Repeat every line below exactly as it reads.
—————
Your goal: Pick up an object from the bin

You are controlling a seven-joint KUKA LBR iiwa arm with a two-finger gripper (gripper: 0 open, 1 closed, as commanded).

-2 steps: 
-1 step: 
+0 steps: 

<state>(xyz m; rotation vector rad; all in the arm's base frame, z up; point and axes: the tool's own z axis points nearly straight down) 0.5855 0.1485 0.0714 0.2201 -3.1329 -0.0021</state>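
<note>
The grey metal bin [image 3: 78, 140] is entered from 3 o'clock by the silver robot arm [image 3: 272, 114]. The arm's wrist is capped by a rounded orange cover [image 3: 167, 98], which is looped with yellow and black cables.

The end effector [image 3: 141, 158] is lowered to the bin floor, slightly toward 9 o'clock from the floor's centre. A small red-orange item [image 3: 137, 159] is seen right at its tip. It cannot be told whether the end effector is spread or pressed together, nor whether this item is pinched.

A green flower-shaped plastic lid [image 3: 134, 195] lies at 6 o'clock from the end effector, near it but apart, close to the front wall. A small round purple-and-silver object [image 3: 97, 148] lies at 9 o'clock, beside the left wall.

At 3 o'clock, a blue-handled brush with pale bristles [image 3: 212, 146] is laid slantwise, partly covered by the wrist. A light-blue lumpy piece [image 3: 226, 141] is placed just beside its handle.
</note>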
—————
_Answer for this exercise_
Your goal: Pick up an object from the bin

You are controlling a seven-joint KUKA LBR iiwa arm with a two-finger gripper (gripper: 0 open, 1 closed, as commanded).

-2 steps: 
-1 step: 
+0 steps: 

<state>(xyz m; rotation vector rad; all in the arm's base frame, z up; point and axes: the tool's own z axis points nearly straight down) 0.5855 0.1485 0.0714 0.2201 -3.1329 -0.0021</state>
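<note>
The grey metal bin [image 3: 78, 140] is entered from 3 o'clock by the silver robot arm [image 3: 272, 114]. The arm's wrist is capped by a rounded orange cover [image 3: 167, 98], which is looped with yellow and black cables.

The end effector [image 3: 141, 158] is lowered to the bin floor, slightly toward 9 o'clock from the floor's centre. A small red-orange item [image 3: 137, 159] is seen right at its tip. It cannot be told whether the end effector is spread or pressed together, nor whether this item is pinched.

A green flower-shaped plastic lid [image 3: 134, 195] lies at 6 o'clock from the end effector, near it but apart, close to the front wall. A small round purple-and-silver object [image 3: 97, 148] lies at 9 o'clock, beside the left wall.

At 3 o'clock, a blue-handled brush with pale bristles [image 3: 212, 146] is laid slantwise, partly covered by the wrist. A light-blue lumpy piece [image 3: 226, 141] is placed just beside its handle.
</note>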

No other output belongs with this exercise.